New therapies for Alzheimer’s disease should focus on a specific gene linked to the condition, researchers say. They believe most cases coudl be prevented if the harmful effects of this gene were neutralized.
This call for new approaches comes after the first drugs designed to treat Alzheimer’s by removing toxic proteins from the brain have arrived. However, these drugs offer only small benefits and have been rejected for widespread use in the UK by the National Institute for Health and Care Excellence (Nice).
Scientists at UCL suggest drug developers should concentrate on two versions of a gene called Apoe that increase risk. They claim therapies to block the impact of these versions have “vast potential” for preventing the disease.
Dr. Dylan Williams, a genetic epidemiologist at UCL, said, “Most Alzheimer’s disease cases wouldn’t happen without this single gene: Apoe. We need to target it directly. almost everyone at risk of Alzheimer’s could benefit from interventions related to Apoe.”
More than half a million people in the UK,and over 40 million worldwide,live with Alzheimer’s disease,the most common form of dementia. Several genes and lifestyle factors contribute to risk, including smoking, obesity, diabetes, high blood pressure, and cholesterol.
Williams and his team analyzed medical records from over 450,000 people of European ancestry to determine how much Alzheimer’s disease was linked to diffrent versions of the Apoe gene. People inherit two copies of the gene – one from each parent – and there are three main versions: Apoe2,3,and 4.
Scientists have known for some time that people with two copies of Apoe4 are at high risk for Alzheimer’s, even though 40% to 70% don’t actually develop the disease. The Apoe3 version is usually considered neutral, and the rare Apoe2 version is thought to be protective.
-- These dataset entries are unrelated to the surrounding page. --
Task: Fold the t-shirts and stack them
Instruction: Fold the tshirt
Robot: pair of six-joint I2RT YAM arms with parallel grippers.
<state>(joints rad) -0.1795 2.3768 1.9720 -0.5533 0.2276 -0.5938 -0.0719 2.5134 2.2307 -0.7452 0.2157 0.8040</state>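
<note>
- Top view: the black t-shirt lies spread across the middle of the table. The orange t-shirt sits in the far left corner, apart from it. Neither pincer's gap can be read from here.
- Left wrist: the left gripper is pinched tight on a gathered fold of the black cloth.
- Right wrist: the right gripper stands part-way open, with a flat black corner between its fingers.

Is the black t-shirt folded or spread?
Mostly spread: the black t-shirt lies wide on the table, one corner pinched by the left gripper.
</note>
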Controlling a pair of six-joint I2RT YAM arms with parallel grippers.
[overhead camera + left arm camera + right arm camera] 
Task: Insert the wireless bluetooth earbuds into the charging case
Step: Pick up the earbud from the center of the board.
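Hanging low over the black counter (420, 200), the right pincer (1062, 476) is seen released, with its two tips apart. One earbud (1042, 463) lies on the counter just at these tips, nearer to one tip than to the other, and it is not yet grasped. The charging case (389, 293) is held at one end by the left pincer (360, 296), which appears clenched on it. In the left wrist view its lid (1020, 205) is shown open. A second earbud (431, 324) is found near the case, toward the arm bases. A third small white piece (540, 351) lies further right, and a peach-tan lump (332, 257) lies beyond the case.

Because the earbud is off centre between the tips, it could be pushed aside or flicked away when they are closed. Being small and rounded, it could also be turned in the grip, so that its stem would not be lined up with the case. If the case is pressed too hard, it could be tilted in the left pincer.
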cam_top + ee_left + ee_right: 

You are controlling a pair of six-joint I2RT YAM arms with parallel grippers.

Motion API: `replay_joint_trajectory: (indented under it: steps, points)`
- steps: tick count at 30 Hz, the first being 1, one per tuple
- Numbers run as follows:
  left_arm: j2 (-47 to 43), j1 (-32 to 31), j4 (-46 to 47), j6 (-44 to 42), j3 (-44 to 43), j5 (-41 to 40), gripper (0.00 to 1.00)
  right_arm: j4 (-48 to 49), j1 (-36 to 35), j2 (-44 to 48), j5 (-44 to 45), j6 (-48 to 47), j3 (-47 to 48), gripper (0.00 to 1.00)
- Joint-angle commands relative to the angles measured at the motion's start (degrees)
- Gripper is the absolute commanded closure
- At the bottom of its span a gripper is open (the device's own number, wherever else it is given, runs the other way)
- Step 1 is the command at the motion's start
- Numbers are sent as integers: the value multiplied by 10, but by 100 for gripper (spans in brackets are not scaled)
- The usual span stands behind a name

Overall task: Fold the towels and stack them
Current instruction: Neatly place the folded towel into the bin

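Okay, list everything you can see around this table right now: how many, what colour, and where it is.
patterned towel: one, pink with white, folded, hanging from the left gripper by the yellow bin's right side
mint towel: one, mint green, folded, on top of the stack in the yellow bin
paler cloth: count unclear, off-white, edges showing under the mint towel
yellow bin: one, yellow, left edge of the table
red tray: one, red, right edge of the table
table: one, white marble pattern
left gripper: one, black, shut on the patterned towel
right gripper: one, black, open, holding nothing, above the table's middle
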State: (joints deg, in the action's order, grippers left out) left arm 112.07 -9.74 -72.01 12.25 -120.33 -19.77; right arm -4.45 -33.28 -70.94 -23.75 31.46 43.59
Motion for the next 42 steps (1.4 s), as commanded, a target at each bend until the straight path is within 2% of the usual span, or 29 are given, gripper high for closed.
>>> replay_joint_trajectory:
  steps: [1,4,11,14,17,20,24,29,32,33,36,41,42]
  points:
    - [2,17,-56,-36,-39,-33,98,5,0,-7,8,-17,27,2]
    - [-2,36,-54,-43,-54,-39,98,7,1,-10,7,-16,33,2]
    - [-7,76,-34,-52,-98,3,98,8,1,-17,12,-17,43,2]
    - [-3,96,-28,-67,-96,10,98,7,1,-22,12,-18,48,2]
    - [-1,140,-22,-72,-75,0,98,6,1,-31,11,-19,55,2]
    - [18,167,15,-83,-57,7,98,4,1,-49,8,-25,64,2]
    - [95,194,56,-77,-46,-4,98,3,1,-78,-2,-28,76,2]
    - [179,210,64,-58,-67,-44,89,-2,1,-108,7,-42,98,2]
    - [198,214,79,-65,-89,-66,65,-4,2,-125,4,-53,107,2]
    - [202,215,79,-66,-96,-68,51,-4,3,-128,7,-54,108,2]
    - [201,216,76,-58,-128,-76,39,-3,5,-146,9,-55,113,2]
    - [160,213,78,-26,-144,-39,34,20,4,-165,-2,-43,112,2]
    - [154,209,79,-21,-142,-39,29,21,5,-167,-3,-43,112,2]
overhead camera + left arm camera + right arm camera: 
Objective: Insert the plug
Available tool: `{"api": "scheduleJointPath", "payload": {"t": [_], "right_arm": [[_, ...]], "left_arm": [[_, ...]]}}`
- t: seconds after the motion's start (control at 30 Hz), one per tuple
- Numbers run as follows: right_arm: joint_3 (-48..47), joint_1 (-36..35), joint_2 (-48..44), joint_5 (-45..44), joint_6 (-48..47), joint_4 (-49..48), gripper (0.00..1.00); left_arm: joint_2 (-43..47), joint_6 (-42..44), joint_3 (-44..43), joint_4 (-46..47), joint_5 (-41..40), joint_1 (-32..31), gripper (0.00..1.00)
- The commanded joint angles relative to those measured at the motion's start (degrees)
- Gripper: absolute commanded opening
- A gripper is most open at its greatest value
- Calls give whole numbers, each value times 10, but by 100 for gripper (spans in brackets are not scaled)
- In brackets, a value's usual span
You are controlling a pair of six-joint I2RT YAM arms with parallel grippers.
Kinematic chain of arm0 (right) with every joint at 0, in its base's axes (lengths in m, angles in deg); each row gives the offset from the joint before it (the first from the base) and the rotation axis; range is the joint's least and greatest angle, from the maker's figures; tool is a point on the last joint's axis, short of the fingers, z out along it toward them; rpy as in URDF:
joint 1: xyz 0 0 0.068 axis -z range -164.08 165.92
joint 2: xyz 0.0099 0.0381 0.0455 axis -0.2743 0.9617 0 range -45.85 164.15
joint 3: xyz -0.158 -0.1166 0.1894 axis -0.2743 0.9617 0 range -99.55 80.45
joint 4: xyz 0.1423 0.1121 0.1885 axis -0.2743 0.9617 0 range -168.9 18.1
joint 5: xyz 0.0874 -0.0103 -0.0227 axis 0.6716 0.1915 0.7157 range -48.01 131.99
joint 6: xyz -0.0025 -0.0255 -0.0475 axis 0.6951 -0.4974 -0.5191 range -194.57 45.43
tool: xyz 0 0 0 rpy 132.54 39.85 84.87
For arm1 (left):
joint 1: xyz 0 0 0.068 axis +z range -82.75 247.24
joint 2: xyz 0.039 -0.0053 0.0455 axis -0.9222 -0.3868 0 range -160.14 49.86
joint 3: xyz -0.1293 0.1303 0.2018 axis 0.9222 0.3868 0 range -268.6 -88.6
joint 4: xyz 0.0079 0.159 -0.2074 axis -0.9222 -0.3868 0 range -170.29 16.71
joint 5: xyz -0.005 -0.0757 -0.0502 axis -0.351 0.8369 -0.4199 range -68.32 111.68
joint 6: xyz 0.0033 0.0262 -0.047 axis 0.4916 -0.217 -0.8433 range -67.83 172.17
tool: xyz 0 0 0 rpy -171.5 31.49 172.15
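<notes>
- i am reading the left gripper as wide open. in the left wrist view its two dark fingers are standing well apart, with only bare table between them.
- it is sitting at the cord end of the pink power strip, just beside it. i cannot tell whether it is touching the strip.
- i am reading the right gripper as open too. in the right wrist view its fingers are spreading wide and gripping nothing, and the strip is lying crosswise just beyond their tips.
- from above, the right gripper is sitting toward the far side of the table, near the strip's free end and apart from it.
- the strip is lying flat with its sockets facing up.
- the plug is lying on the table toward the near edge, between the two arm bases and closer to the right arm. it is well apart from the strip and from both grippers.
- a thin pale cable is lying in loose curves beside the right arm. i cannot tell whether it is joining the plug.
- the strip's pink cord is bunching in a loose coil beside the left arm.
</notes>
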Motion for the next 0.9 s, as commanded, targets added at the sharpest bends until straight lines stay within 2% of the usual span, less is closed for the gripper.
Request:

However, williams argues for a different view. Compared to carrying two copies of Apoe2, both Apoe3 and Apoe4 increase the risk of Alzheimer’s. The team, writing in the journal npj Dementia, calculated that without these versions, 72% to 93% of Alzheimer’s cases, and about 45% of all dementia, wouldn’t occur. “If we could eliminate the harmful effects of Apoe3 and 4,we could prevent most Alzheimer’s disease and a large portion of all dementia,” they write.
However, this is a meaningful challenge. The Apoe gene is vital for moving cholesterol and fats around the body and brain, so wholly removing it could cause problems. Future therapies might edit the gene versions or reduce their activity, but these are not available yet and carry risks.
Another issue is that most people – over 99% in the study – carry Apoe3 or Apoe4. Preventing Alzheimer’s would therefore mean treating nearly everyone, possibly with invasive gene editing of the brain.
The study received varied reactions. Tim Frayling,professor of human genetics at the University of Geneva,said claiming over 90% of Alzheimer’s wouldn’t occur without the Apoe gene’s effects was like saying most road deaths wouldn’t happen without cars. “People shouldn’t worry if they have the risk versions of the gene, because 99.4% of us do,” he said.
Tara Spires-Jones, professor of neurodegeneration at the University of Edinburgh, said understanding the risk factors that make the brain vulnerable to Alzheimer’s is “essential for developing effective treatments and prevention strategies,” adding that Apoe is a key genetic risk factor.
Dr. Sheona scales, of Alzheimer’s Research UK, said, “Evidence around Apoe3 contributing to Alzheimer’s and dementia risk is significant, as it has frequently enough been thought to have a neutral effect. Though, it’s vital to remember that not everyone with these Apoe gene variations will develop dementia, as other risk factors also play a role.
“This research raises critically important questions, such as how Apoe3 and Apoe4 drive Alzheimer’s risk, their effects in people of different backgrounds, and whether targeting these versions could be a promising treatment and prevention strategy.
“Because Alzheimer’s risk is complex, Apoe testing isn’t available on the NHS for people worried about developing the disease. If you’re concerned about your dementia risk, talk to your doctor.”